The Wall Street Journal recently ran an article on the soaring cost of child care for American families. As the WSJ explains, “the cost of child care and nursery school has increased nearly twice as fast as overall inflation since the recession ended” in 2009.
Particularly striking is the change in child-rearing costs between 1960 and 2013. As the chart below shows, the costs of raising a child have declined in many areas, except for healthcare and education/childcare. The latter area has seen a huge leap from two percent of overall costs in 1960 to 18 percent in 2009.
Many parents believe these expanded costs are unavoidable, particularly if they want their young child to be lovingly cared for and placed in a preschool environment that will lay a solid foundation for education.
But what if parents attempted preschool on their own?
The drawbacks of such an idea are clear: one parent would have to stay home and be the caregiver and teacher. The family might have to make sacrifices: that bigger home; the latest cars; the Hawaiian vacation they’ve been waiting to take.
On the flip side, however, the family might not miss the second income as much as they might imagine, as the expenses of daycare/preschool, commuting, and other costs of working in the office can often take a large portion of a family’s second income.

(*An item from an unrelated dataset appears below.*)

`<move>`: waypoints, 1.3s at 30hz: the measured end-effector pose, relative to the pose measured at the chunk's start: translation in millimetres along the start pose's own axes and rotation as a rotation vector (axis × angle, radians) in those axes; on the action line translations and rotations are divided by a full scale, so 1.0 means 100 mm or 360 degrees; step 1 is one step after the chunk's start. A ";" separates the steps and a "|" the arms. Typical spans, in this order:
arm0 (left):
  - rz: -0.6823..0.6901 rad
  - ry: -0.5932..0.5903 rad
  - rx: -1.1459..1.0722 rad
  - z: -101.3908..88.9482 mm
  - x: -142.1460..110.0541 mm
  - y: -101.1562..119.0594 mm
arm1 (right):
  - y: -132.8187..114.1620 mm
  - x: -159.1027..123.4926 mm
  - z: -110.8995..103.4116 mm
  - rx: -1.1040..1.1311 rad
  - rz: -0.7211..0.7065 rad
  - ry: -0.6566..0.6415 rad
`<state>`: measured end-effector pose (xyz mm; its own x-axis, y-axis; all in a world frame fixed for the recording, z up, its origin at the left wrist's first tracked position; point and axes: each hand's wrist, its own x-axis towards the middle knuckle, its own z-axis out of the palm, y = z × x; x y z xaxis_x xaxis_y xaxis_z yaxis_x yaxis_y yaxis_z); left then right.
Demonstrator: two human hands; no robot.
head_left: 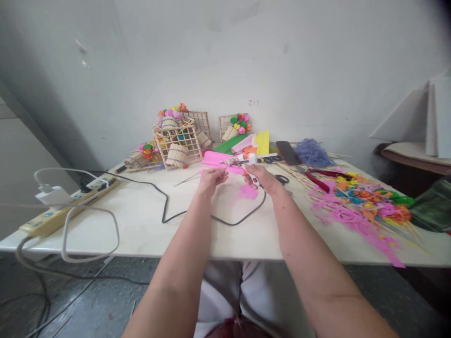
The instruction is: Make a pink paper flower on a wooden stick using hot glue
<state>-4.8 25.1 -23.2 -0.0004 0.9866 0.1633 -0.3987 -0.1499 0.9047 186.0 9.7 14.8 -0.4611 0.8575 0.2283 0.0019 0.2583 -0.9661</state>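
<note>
A white glue gun [248, 158] with a red switch is held upright by its handle in my right hand [265, 178], its nozzle towards the left. A black cord [230, 224] runs from its handle across the table. My left hand [212, 180] is closed in a pinch just left of the nozzle; what its fingertips hold, if anything, is too small to make out. Beneath the hands lies a scrap of pink paper [248, 191]. A strip of pink crepe paper [214, 159] lies behind them. Black-handled scissors [282, 179] rest beside my right hand.
Stick frames [177, 141] with paper flowers stand at the wall. At left is a power strip [52, 217] with a white charger [52, 196]. Towards the right are a phone [288, 153], purple strands [313, 152], red-handled pliers [317, 181] and colourful paper scraps [369, 199].
</note>
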 end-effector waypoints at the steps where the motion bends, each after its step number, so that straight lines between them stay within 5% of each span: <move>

Furthermore, recent studies have called the effectiveness of preschool into question, finding that children who did not attend traditional preschool were less likely to exhibit negative behaviors later in life and were more likely to do better academically the longer they were in grade school than their preschool-attending peers.
In her book School Starts at Home, Cheri Fuller notes that the first few years of a child’s life are “one of the most critical times of intellectual development.”
Are many parents shortchanging both their abilities and their wallets by thinking they have to pay the experts in order to foster that development in their child?